Improving Sales Productivity: Owning the Talent Process

Improving Sales Productivity: Owning the Talent Process

Categories: Talent Management  |  Sales Productivity

As a sales leader, you cannot underestimate the importance of owning your sales talent process. That means taking individual ownership of developing a cadence on how you attract, hire, on-board and retain top sales talent. We find that too many sales leaders across industries, across organizations, fundamentally underestimate the power of putting rigor behind your sales talent organization.

Talent is your only sustainable competitive advantage. Product features are fleeting. Your competitors are going to eventually catch up to you. Your only sustainable competitive advantage over time is talent. Owning the sales talent process in your organization requires focus in two key areas:

1.  Define Success in Your Sales Roles

Elite sales organizations refuse to become a statistic. They know who will be successful in their organization. As a sales leader, it is up to you to find the right fit repeatedly for your organization. The person who has the right behaviors to be successful within your sales organization and who can operate with maximum efficiency in the key areas of sales effectiveness. That requires a clear definition of what success looks like in the variety of sales roles you have. Without that definition, you will never be able to be an elite sales organization because you will constantly be struggling with the wrong performers.

2.  A Sales Management Cadence

Think of the best coaches that you know. The best coaches that you've likely ever had were great teachers and also had the ability to meet you where you were at any given time.

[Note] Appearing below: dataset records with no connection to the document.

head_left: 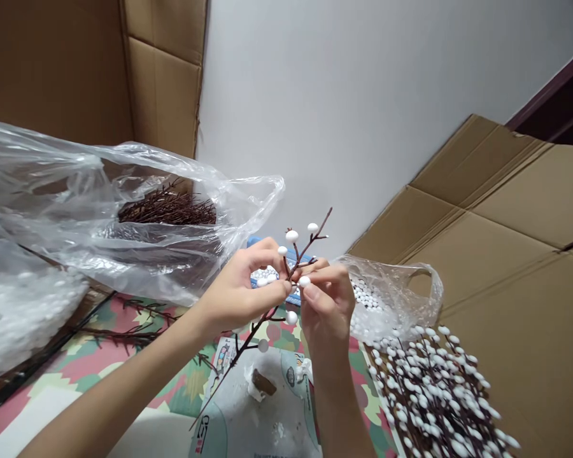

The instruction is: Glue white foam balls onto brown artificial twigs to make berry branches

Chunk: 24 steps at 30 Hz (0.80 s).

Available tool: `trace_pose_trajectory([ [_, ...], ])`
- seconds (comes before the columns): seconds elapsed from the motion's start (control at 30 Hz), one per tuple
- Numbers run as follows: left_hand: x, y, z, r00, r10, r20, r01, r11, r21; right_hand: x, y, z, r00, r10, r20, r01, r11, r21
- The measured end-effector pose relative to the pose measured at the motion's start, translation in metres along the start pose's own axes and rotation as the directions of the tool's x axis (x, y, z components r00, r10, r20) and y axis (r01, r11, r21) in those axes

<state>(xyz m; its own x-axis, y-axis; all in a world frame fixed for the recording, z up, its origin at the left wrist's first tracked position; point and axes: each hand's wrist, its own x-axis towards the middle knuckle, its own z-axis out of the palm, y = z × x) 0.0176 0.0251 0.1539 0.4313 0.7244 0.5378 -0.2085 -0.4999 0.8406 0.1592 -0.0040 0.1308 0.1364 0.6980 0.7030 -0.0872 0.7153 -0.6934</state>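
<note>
A brown artificial twig [248, 340] with short side shoots slants across the middle, several white foam berries on its tips. My left hand [251, 280] pinches the twig's stem between thumb and fingers. Between the thumb and fingers of my right hand [328, 292] is a white berry [304, 281], held against a side shoot beside the left thumb. Partly hidden behind both hands, a blue basket [293, 256] contains more white berries. Below the twig, a pale printed sheet [286, 420] carries a brown lump [263, 383] in a white smear.
Bare brown twigs [167, 207] fill a clear plastic bag [172, 254] at left, near a bag of white berries [23, 318]. Finished-looking berry stems [439, 388] lie at right beside another plastic bag [401, 299]. Loose twigs [128, 334] rest on the camouflage-patterned cloth [186, 394]. Cardboard [506, 242] stands around.
</note>
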Motion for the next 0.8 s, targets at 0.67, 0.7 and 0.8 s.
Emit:
trace_pose_trajectory([
  [0.67,-0.0027,0.0019,-0.0005,0.999,0.042,-0.035,-0.035,0.984,0.175,-0.0071,0.0077,0.0050,0.963,-0.269,0.028,0.257,0.875,-0.410],
  [0.7,-0.0028,0.0019,-0.0001,0.998,0.044,-0.036,-0.037,0.983,0.179,-0.0072,0.0074,0.0060,0.960,-0.279,0.020,0.262,0.868,-0.423],
  [0.8,-0.0027,0.0020,0.0007,0.998,0.050,-0.043,-0.041,0.981,0.188,-0.0080,0.0062,0.0083,0.954,-0.300,0.014,0.275,0.856,-0.439],
])
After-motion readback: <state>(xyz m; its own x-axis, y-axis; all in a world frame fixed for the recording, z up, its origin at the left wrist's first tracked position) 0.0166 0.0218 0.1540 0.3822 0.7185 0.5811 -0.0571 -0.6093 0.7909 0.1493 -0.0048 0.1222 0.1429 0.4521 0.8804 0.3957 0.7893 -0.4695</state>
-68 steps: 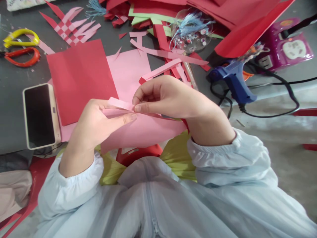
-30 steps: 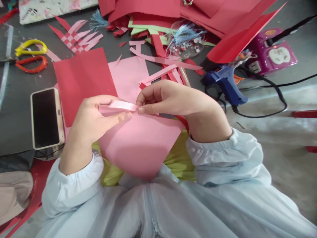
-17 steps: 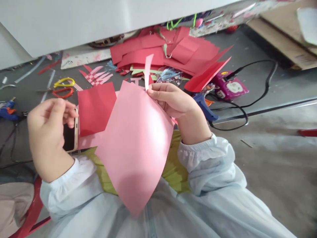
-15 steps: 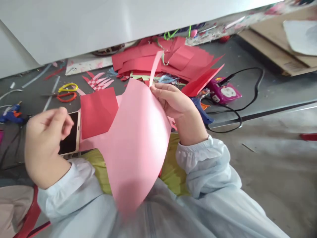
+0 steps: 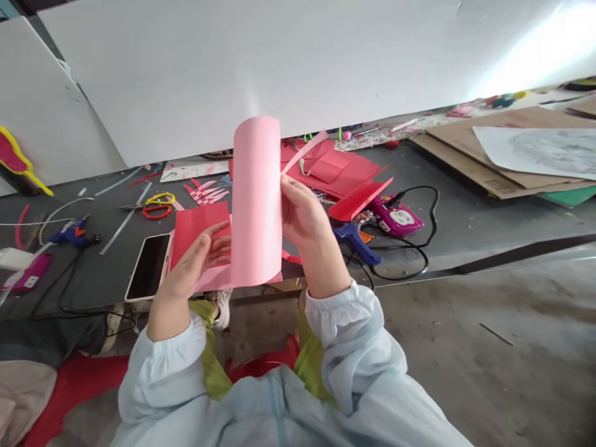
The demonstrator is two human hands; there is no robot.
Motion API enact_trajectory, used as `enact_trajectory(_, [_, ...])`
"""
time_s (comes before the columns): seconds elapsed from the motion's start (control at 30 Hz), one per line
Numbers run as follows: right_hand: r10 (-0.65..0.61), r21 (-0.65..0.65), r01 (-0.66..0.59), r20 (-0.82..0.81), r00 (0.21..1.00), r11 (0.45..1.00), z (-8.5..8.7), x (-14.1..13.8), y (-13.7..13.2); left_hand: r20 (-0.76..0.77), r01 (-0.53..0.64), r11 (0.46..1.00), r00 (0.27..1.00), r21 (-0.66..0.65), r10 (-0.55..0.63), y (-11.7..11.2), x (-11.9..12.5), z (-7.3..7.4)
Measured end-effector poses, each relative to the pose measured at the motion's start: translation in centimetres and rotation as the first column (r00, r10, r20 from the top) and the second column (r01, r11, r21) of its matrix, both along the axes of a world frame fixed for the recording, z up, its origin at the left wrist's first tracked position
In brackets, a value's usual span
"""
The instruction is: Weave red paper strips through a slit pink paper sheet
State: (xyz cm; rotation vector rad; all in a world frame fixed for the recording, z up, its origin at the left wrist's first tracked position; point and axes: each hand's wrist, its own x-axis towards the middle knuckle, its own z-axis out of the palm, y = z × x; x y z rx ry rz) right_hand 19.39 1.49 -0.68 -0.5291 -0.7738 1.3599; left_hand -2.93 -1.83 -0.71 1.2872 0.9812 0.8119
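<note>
A pink paper sheet (image 5: 255,198) stands upright in front of me, curled over at the top, with a narrow cut strip sticking out at its upper right. My right hand (image 5: 300,214) pinches the sheet's right edge near that strip. My left hand (image 5: 198,264) is at the sheet's lower left, fingers curled behind and against the paper. Behind it a red paper sheet (image 5: 198,230) lies on the dark table (image 5: 93,273).
A phone (image 5: 149,266) lies left of the red sheet. Yellow and red scissors (image 5: 156,205), a woven strip piece (image 5: 205,191), a red paper pile (image 5: 335,171), a blue glue gun (image 5: 356,239), a purple power strip (image 5: 400,217) with cords, and cardboard (image 5: 503,149) are on the table.
The view tilted up. My right hand lifted the pink sheet upright and it curled over; my left hand, which had let go, came back to the sheet's lower left.
</note>
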Motion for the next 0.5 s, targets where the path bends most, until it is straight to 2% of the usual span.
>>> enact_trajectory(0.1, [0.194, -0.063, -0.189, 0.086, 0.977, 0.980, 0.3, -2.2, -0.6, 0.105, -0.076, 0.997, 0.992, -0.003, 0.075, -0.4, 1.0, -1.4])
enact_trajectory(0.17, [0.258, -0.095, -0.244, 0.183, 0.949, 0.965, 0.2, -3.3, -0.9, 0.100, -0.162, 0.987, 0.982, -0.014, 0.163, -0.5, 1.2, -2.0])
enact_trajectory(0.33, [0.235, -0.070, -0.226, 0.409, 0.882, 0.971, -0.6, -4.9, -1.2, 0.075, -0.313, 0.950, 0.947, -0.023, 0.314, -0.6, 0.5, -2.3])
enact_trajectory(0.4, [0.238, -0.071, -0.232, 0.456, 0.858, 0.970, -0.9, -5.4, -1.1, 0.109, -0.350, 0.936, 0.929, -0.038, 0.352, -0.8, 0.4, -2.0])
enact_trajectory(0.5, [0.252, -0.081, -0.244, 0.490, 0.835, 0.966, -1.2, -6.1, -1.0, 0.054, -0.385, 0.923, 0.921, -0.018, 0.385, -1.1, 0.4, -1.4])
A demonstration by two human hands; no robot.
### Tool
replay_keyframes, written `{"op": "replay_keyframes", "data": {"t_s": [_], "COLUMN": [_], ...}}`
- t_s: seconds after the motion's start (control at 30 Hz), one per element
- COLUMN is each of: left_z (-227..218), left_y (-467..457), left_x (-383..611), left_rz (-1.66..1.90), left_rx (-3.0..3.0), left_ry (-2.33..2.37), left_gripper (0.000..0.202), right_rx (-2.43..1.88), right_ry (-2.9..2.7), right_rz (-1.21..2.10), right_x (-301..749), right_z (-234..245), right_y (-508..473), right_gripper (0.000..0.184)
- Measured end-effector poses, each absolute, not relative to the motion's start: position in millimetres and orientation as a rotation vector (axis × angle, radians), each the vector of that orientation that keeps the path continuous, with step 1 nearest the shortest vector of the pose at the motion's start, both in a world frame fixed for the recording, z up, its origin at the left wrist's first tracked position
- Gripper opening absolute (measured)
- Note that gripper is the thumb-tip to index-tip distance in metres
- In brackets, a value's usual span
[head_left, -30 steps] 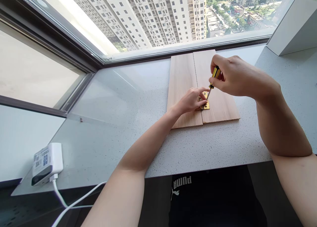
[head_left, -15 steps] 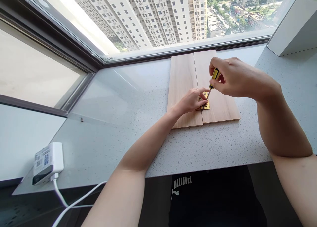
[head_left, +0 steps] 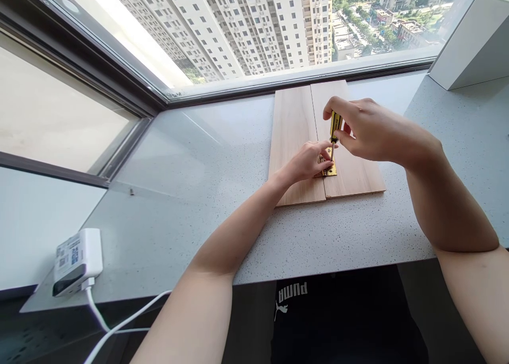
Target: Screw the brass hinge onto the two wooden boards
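Note:
A yellow and black screwdriver (head_left: 336, 124) stands nearly upright, gripped by the handle in my right hand (head_left: 371, 128). Its tip meets a brass hinge (head_left: 332, 170), though the exact contact point is too small to make out. My left hand (head_left: 308, 161) lies over the hinge, thumb and fingers closed about it beside the screwdriver's shaft, covering its left part. Two pale wooden boards, a left board (head_left: 292, 123) and a right board (head_left: 358, 176), lie side by side under the hinge, which spans the seam near their front edge.
The boards rest on a speckled light counter (head_left: 199, 194) by a window. A white box (head_left: 473, 41) stands at the back right. At the front left is a white device (head_left: 85, 255) with a white cable (head_left: 131, 324) hanging over the edge.
My right hand has shifted slightly left, bringing the screwdriver from a rightward lean to nearly upright. My left hand and the boards have stayed in place.

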State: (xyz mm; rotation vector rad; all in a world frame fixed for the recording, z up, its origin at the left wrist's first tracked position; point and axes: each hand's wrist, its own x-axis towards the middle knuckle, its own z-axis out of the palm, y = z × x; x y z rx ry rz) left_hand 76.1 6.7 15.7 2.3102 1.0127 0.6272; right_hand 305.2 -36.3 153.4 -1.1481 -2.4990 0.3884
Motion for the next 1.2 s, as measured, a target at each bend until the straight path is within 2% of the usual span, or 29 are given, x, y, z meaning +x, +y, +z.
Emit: {"op": "replay_keyframes", "data": {"t_s": [0.17,0.37,0.53,0.63,0.77,0.87,1.03,1.2], "left_z": [14,11,16,16,-4,-28,-48,-50], "left_y": [8,9,15,29,55,69,80,83], "left_x": [75,74,59,36,1,-15,-21,-19], "left_rz": [0.65,0.674,0.628,0.826,1.219,1.352,1.398,1.366], "left_rx": [2.312,2.32,2.284,2.238,2.075,1.888,1.669,1.689], "left_ry": [1.001,0.967,0.947,1.031,1.227,1.39,1.368,1.357], "left_gripper": [0.016,0.026,0.035,0.047,0.034,0.026,0.025,0.025], "right_rx": [-1.163,-1.171,-1.044,-0.93,-0.97,-1.123,-1.1,-1.065], "right_ry": [-2.458,-2.431,-2.397,-2.392,-2.369,-2.334,-2.308,-2.291], "right_rz": [0.335,0.295,0.252,0.266,0.217,0.162,0.217,0.301], "right_x": [299,296,297,295,290,285,281,281], "right_z": [145,139,135,132,128,128,126,122], "right_y": [-32,-28,-27,-22,-15,-14,-17,-11], "right_gripper": [0.049,0.043,0.047,0.049,0.035,0.025,0.044,0.044]}}
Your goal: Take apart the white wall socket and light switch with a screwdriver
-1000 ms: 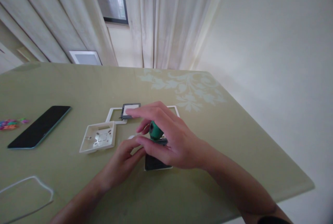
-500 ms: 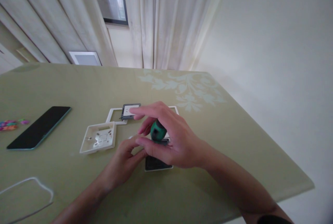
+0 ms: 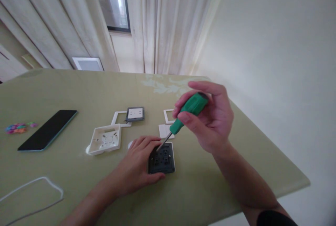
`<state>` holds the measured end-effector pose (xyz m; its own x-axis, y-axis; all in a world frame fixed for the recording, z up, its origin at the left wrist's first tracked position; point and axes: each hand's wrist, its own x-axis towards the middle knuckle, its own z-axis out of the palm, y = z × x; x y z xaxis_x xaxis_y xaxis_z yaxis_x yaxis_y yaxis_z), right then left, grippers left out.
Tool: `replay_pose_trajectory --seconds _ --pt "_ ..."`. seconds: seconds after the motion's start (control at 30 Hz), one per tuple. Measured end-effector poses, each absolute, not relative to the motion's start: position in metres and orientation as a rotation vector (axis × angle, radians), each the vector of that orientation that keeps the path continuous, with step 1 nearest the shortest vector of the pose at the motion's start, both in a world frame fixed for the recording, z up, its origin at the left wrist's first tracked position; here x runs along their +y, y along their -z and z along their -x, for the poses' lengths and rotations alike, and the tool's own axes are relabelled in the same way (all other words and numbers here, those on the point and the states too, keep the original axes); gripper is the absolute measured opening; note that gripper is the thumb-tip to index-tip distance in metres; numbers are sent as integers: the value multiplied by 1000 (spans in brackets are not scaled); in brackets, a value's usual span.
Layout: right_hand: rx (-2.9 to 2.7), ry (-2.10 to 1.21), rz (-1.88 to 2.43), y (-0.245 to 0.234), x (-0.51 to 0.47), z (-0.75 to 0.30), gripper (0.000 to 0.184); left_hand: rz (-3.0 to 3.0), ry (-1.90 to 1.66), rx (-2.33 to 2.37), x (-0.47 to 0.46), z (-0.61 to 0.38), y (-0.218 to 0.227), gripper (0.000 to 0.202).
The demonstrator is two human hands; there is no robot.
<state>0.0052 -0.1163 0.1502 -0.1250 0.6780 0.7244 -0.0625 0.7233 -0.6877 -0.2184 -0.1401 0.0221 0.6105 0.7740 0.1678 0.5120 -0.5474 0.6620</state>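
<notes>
My right hand (image 3: 210,121) is closed round the green handle of a screwdriver (image 3: 187,112), raised above the table with its thin blade slanting down to a dark square switch module (image 3: 161,157). My left hand (image 3: 138,164) lies on the table with its fingers pressed against the module's left side, holding it in place. Small white rocker pieces (image 3: 165,130) lie just behind the module.
On the olive tablecloth (image 3: 78,89) lie a white back box (image 3: 105,139), a white frame (image 3: 119,117), a second grey switch module (image 3: 134,114), another white frame (image 3: 168,114), a black phone (image 3: 48,129), colourful bands (image 3: 18,127) and a clear phone case (image 3: 28,196). The table's edge runs along the right.
My right hand has lifted up and to the right, swinging the screwdriver from upright to slanted. The dark module and the white pieces are now uncovered. My left hand has spread along the module's side.
</notes>
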Motion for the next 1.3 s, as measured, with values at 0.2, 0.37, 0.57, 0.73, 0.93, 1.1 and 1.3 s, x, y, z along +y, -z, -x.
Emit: replay_pose_trajectory --seconds 0.2,0.37,0.57,0.73,0.93,1.1,1.3 --pt "-1412 -498 585 -169 -119 -28 43 -2167 -673 966 -144 216 -31 67" --pt "-1216 -676 763 -142 -110 -49 44 -1870 -757 1018 -144 222 -41 67" --pt "-769 -1068 1087 -65 -105 -57 56 -1264 -928 783 -134 225 -25 53" --pt "-734 -1258 1195 -39 -109 -51 56 -681 -1116 650 -128 217 -31 61" --pt "-749 -1399 1234 -36 -114 -44 54 -398 -1171 712 -126 220 -41 63" --pt "-735 -1439 1260 -35 -116 -43 52 -111 -1180 716 -127 215 -46 53" --pt "-725 -1415 1277 -33 -114 -42 53 -72 -1219 768 -127 210 -49 53"
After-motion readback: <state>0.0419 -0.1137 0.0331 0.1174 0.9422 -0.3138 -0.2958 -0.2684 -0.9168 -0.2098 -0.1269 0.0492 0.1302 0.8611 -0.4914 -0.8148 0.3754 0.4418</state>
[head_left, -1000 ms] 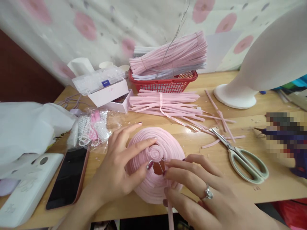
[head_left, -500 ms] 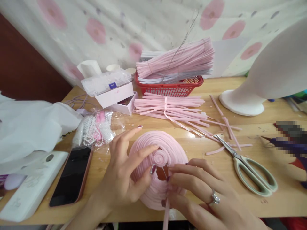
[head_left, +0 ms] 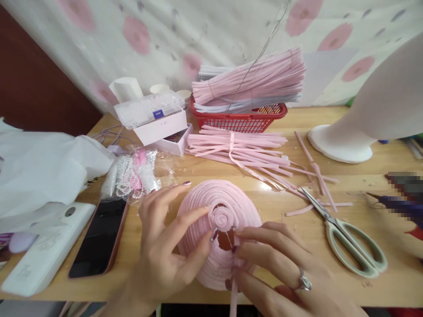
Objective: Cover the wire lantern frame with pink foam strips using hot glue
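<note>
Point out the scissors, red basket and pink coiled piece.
Scissors (head_left: 327,216), head view: on the pivot.
Red basket (head_left: 231,123), head view: on the front wall.
Pink coiled piece (head_left: 219,264), head view: on the band below its hole.

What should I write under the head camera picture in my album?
Left hand and right hand touch a coiled pink piece near scissors on a wooden table.

Left hand (head_left: 168,246) and right hand (head_left: 280,268) are both on a pink coiled piece (head_left: 243,204), bottom centre; scissors (head_left: 327,216) lower right, phone (head_left: 99,237) lower left, red basket (head_left: 228,118) up top.
</note>
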The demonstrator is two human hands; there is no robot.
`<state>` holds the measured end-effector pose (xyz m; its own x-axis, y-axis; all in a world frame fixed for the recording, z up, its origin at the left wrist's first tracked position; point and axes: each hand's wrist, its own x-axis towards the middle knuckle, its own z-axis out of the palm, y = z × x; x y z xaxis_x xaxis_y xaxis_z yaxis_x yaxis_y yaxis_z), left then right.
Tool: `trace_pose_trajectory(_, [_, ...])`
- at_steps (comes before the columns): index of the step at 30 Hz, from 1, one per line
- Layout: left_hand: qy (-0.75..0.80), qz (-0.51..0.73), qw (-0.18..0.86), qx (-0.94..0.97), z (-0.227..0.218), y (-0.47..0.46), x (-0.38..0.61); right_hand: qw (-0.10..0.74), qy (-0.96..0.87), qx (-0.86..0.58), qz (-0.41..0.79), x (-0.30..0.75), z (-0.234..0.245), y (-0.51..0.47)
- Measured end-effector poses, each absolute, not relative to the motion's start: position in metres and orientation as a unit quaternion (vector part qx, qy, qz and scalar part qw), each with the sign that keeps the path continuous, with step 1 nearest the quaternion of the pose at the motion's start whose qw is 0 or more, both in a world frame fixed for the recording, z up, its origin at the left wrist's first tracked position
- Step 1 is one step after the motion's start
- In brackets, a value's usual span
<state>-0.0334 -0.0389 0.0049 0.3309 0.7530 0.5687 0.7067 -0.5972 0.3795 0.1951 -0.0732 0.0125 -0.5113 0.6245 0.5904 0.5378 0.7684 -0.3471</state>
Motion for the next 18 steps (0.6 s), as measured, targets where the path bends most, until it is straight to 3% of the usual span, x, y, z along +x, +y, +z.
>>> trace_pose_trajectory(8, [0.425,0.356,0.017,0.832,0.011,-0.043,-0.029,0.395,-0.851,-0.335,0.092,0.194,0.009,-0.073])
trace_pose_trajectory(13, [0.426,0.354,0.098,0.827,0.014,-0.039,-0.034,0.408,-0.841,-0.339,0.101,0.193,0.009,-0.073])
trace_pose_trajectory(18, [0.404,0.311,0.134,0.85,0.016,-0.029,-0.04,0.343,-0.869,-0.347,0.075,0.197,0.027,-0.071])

Sales managers need tools and cadences to help them manage. Otherwise, they’ll fall victim to selling for their reps and spending too much time with low performers. Elite sales organizations have managers that meet people where they are. We teach a Skill/Will model that enables managers to coach their team members based on those qualifying categories. Whatever your mechanism, you need to ensure you're enabling your managers to coach. It's a fundamental component to owning your sales talent process.

Often, sales managers are unconsciously competent. They have a tough time communicating “the how” to others. They can say the what and the when, but a lot of times they aren't articulate on the how. Your managers need to get consciously competent around the "how".

It’s a scary proposition for a lot of leaders – taking managers away from helping selling to learn coaching techniques. But, as we've seen at Force Management time and time again, taking the time to teach your managers to coach improves sales productivity and ultimately your ability to reach and even exceed your revenue goals.